Ou bien le sac de boxe figurait-il symboliquement le chancelier allemand, avec qui les différends et points de friction se sont multipliés dans la dernière période ? Pour signifier l’intention présidentielle de ne rien lâcher face à Berlin ?
A moins que les gants de boxe n’aient été destinés à son homologue brésilien, qui le recevait en grande pompe quelques jours plus tard ? Pourtant, cette visite d’Etat à Brasilia a tourné à la romance amoureuse, a confié le président français sur le réseau X. Mais sans pour autant calmer l’affrontement entre les deux capitales sur l’accord de libre échange avec le Mercosur (Brésil, Argentine, Paraguay, Uruguay).
L’image voulait-elle symboliser la détermination à imposer le « redressement des finances publiques » exigé par Bruxelles ?
La posture de boxeur était-elle plutôt tournée vers des enjeux de politique intérieure ? Une réforme de l’assurance-chômage vient d’être annoncée, qui vise, pour faire des « économies », à rogner les droits des personnes privées d’emploi (notamment par la réduction de la durée d’indemnisation). La menace des gants de boxe pourrait bien être destinée aux syndicats, qui ont unanimement annoncé leur opposition à ce projet.

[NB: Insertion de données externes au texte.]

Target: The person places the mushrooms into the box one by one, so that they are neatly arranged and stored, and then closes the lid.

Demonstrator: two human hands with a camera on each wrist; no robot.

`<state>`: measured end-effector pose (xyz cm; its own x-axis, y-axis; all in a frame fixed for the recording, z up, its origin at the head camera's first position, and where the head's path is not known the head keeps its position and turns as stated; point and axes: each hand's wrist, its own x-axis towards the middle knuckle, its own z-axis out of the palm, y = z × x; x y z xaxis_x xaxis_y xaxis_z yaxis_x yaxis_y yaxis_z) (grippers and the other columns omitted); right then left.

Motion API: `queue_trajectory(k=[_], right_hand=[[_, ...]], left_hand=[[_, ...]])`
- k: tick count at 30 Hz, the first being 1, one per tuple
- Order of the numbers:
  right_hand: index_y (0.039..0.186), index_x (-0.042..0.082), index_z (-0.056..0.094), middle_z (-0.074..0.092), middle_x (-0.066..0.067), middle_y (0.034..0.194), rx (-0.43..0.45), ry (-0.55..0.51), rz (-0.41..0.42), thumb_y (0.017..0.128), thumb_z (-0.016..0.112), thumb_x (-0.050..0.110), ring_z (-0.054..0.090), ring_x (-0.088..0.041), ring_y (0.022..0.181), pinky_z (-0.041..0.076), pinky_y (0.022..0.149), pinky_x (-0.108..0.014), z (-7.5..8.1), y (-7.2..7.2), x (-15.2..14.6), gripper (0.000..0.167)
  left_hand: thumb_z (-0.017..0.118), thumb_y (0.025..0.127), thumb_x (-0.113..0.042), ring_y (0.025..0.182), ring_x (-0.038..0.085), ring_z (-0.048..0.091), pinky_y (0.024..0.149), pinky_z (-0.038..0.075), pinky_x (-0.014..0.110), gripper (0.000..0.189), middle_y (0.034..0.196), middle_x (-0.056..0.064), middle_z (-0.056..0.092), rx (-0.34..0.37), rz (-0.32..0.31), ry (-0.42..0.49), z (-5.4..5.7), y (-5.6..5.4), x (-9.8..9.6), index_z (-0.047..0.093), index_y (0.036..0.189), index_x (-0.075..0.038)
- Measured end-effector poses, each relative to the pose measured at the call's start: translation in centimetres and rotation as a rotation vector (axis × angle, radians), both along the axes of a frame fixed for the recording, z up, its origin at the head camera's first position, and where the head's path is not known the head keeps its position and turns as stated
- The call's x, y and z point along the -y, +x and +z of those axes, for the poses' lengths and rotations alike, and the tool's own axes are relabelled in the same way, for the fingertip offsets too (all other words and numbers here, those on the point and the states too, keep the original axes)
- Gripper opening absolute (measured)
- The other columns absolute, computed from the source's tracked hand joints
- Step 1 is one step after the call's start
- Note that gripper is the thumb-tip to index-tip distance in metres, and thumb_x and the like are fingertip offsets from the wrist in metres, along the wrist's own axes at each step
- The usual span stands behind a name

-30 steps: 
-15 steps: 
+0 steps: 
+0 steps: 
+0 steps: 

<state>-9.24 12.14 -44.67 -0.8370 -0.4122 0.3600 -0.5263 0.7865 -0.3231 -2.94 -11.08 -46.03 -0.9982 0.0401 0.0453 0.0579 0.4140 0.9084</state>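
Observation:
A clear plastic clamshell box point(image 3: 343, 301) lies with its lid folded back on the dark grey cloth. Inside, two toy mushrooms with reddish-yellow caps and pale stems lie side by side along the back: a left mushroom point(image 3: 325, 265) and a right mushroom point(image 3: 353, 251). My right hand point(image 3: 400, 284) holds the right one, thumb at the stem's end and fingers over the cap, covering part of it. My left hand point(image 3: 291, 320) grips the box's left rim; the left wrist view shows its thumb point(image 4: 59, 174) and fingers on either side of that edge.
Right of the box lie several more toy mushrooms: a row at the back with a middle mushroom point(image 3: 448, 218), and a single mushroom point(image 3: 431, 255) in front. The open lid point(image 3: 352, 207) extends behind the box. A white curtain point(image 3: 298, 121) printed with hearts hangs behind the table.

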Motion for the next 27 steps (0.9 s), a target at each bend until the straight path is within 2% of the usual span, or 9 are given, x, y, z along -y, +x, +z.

L’image pourrait symboliser plus généralement, consciemment ou non, la détermination à imposer le « redressement des finances publiques » exigé par Bruxelles ? Le « programme de stabilité » de Paris doit justement être transmis à la Commission européenne mi-avril. Pour rester « crédible » au sein de l’UE, Paris doit s’engager à réduire drastiquement les déficits publics.
La volonté de boxer les chômeurs pourrait y contribuer ; elle vient juste après les coupes budgétaires rendues publiques par le ministre des finances dernièrement. D’abord à hauteur de 10 milliards, en attendant pire, de l’aveu même de Bruno Le Maire. Et ce, au moment où le président a indiqué vouloir consacrer 3 milliards de plus cette année en armements transférés à Kiev…
Aucune force politique représentée au Parlement français ne met en cause le soutien à l’Ukraine. Et donc ne dénonce l’austérité imposée au moment où des ressources financières sont ainsi dilapidées. Certes, l’idéologie dite « mainstream » a imposé un récit présentant unilatéralement la Russie comme le « méchant » ; mais des millions de citoyens ne sont pas prêts à se sacrifier pour financer la poursuite de la guerre.
C’est sans doute l’une des raisons qui explique la brutale désaffection électorale que subit actuellement le parti présidentiel. Si l’on se fie aux sondages, celui-ci est distancé de dix points par le Rassemblement national selon les intentions de vote aux élections européennes pour juin prochain (le RN caracole en tête à 30%). Même si, en l’occurrence, cette élection n’intéresse pas grand monde, hors la bulle politique.
Dès lors, le camp présidentiel est nerveux. Il y a quelques jours, le directeur de la rédaction du quotidien régional La Provence a été menacé de licenciement pour un titre jugé irrévérencieux vis-à-vis du président de la République. Il n’a échappé à la sanction – aux gants de boxe – que grâce aux journalistes qui se sont mis en grève…
En septembre 2017, à peine quelques mois après sa première élection, Emmanuel Macron prononçait un discours qui se voulait historique et digne des dieux de l’Olympe du haut d’une colline dominant l’Acropole. Il y proclamait solennellement son ambition de renforcer l’intégration européenne.
Près de sept ans plus tard, Jupiter s’est transformé en une grotesque imitation de Sylvester Stallone. Le fondateur de la Vème République, le général de Gaulle, doit se retourner dans sa tombe au vu des cabrioles pathétiques de son lointain successeur.